■ About this task
Copy out, from the data below, each line in which the word "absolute" occurs.

◇ ◇ ◇ ◇ ◇ ◇ ◇

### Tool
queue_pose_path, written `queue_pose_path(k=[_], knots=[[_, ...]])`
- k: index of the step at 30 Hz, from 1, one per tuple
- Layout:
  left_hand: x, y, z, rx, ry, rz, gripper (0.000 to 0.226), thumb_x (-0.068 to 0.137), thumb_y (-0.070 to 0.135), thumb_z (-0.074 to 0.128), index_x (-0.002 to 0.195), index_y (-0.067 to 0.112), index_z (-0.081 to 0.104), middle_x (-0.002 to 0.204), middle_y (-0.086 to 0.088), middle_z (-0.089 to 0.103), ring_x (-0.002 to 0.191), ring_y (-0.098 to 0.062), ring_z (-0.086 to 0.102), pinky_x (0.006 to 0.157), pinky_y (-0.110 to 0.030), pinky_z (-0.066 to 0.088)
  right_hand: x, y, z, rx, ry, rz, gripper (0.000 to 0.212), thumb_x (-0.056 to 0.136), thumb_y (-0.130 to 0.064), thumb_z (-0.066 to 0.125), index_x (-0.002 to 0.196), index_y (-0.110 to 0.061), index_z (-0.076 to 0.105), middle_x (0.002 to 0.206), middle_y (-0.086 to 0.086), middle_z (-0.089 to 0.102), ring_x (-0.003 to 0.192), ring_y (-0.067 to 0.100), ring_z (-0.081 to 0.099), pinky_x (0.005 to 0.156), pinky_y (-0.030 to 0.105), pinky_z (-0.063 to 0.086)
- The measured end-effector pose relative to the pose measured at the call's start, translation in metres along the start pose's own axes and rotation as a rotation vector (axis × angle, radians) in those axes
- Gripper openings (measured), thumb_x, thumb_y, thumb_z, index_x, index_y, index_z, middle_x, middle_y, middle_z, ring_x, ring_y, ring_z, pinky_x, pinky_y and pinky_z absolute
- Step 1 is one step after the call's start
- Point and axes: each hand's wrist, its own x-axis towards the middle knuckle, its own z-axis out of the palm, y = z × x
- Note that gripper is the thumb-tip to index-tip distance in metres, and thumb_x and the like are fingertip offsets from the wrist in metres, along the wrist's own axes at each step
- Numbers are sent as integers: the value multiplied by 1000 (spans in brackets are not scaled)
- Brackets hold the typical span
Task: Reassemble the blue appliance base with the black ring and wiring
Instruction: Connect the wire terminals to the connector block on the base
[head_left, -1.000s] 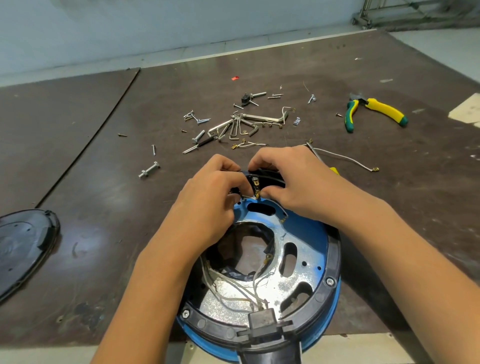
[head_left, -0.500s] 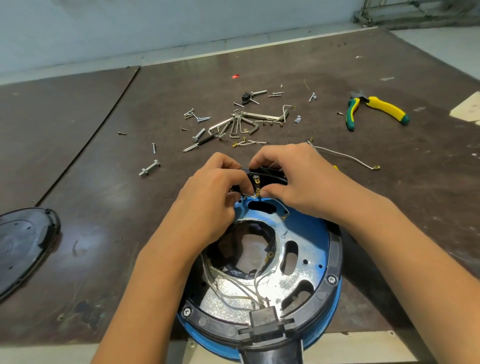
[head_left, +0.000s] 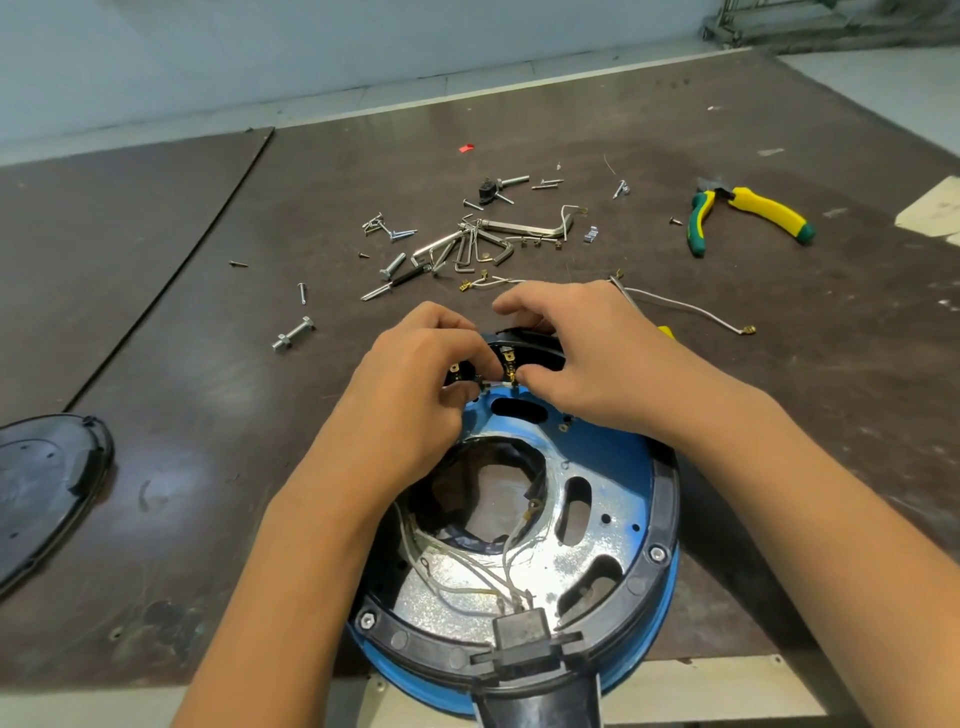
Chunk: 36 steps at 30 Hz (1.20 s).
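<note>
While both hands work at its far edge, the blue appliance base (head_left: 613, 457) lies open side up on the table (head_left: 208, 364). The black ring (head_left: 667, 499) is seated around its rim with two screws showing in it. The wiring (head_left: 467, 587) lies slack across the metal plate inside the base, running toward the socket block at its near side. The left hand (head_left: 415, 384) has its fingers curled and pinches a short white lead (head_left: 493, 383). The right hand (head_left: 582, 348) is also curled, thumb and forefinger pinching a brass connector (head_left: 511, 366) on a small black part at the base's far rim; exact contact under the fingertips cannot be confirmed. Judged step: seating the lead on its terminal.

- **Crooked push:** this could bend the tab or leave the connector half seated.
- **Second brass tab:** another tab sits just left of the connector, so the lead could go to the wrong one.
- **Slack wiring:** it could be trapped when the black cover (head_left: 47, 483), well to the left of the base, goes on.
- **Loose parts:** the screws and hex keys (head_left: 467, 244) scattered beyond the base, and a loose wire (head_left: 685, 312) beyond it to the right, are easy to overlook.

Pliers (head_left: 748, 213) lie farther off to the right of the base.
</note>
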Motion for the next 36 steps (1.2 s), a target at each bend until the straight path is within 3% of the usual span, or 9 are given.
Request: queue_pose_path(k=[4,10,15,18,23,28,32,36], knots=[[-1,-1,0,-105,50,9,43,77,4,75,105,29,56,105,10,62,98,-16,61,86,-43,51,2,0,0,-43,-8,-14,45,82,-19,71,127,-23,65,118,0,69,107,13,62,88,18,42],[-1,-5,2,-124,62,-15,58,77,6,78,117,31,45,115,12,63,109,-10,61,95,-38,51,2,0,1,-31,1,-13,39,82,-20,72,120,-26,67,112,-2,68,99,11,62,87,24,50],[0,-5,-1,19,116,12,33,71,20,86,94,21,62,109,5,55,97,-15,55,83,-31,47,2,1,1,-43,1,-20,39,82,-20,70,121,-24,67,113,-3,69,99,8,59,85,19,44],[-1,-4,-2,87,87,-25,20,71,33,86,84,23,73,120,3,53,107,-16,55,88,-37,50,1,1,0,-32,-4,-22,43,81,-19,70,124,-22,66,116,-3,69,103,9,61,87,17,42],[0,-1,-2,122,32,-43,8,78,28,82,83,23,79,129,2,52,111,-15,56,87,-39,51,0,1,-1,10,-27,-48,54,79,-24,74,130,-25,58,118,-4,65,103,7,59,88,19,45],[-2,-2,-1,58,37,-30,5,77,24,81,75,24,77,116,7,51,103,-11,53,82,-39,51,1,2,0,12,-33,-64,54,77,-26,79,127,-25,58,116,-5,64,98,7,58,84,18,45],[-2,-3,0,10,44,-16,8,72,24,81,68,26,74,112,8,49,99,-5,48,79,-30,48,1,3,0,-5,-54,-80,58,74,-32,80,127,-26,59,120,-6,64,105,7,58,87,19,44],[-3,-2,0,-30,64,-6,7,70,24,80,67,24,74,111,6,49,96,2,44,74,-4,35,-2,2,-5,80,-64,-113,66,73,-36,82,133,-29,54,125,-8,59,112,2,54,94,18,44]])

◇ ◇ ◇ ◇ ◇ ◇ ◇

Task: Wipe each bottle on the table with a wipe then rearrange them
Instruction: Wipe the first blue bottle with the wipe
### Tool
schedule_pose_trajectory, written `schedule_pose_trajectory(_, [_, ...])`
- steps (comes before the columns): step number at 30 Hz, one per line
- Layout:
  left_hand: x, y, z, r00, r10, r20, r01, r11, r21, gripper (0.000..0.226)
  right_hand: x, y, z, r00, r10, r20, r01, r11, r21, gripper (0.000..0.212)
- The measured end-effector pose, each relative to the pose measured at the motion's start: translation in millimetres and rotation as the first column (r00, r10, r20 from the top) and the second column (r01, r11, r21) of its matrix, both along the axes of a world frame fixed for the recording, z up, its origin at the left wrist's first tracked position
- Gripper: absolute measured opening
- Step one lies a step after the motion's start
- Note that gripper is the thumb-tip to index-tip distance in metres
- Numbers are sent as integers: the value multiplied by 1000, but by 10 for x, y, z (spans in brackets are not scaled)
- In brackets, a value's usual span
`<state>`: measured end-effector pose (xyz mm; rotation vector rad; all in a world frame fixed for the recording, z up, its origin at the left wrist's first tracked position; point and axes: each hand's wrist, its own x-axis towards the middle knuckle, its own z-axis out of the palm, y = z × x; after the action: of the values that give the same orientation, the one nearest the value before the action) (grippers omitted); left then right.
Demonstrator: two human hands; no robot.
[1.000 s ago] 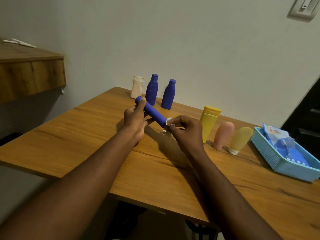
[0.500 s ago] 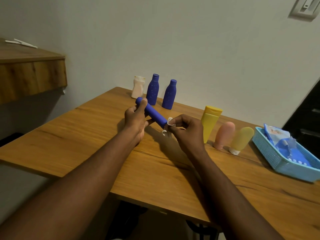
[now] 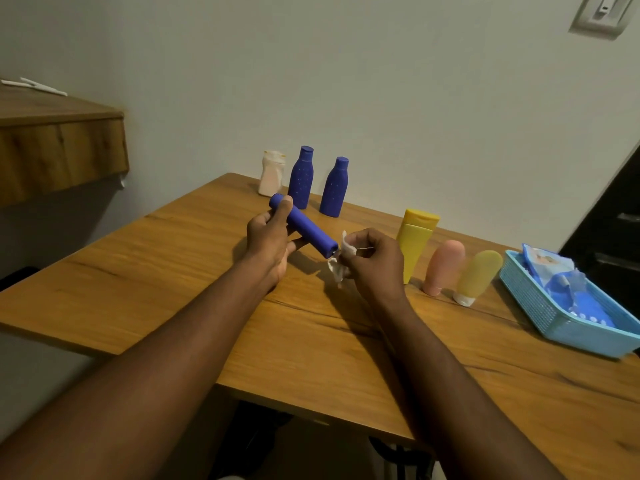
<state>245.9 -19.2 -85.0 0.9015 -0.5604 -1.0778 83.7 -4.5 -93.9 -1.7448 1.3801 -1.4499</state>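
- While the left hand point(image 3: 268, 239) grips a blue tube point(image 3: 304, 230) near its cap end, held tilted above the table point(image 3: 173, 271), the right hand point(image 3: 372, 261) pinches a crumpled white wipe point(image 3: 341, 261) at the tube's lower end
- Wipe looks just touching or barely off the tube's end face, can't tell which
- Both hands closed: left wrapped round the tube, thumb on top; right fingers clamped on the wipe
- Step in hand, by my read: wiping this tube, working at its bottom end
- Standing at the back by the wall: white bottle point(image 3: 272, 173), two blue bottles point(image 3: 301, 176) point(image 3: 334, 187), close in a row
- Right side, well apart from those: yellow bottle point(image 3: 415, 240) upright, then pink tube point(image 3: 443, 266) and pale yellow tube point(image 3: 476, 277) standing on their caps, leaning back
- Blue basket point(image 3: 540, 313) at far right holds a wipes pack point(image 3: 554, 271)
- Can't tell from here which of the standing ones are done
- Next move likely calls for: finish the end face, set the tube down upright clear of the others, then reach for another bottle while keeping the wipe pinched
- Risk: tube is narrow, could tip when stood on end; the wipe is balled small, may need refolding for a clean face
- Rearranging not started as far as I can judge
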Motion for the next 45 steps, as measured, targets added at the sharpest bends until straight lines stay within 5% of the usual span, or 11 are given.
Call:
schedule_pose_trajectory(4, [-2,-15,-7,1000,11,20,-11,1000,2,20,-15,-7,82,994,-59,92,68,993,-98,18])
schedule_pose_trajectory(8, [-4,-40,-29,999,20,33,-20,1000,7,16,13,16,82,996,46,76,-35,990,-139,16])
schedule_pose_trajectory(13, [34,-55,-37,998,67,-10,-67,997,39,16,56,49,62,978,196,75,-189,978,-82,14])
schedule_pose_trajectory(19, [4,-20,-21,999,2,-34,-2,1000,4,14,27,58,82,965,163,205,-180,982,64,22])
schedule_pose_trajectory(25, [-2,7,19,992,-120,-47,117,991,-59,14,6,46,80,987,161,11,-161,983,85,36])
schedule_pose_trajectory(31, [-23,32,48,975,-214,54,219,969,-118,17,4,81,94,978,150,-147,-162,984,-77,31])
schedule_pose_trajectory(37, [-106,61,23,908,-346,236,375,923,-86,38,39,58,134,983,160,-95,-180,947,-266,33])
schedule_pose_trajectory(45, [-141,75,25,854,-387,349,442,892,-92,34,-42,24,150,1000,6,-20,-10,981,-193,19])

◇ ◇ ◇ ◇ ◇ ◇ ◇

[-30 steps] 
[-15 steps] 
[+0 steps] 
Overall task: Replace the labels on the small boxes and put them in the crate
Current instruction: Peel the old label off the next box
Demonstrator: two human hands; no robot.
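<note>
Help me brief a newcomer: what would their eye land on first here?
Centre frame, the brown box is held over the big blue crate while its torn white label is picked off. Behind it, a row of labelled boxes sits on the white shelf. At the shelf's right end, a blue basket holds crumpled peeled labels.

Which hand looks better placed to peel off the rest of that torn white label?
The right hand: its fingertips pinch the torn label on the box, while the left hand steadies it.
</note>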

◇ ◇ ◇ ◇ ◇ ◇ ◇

■ Answer space
- Gripper openings (measured), thumb_x, thumb_y, thumb_z, index_x, index_y, index_z, middle_x, middle_y, middle_z, ring_x, ring_y, ring_z, pinky_x, pinky_y and pinky_z absolute
- Gripper: absolute measured opening

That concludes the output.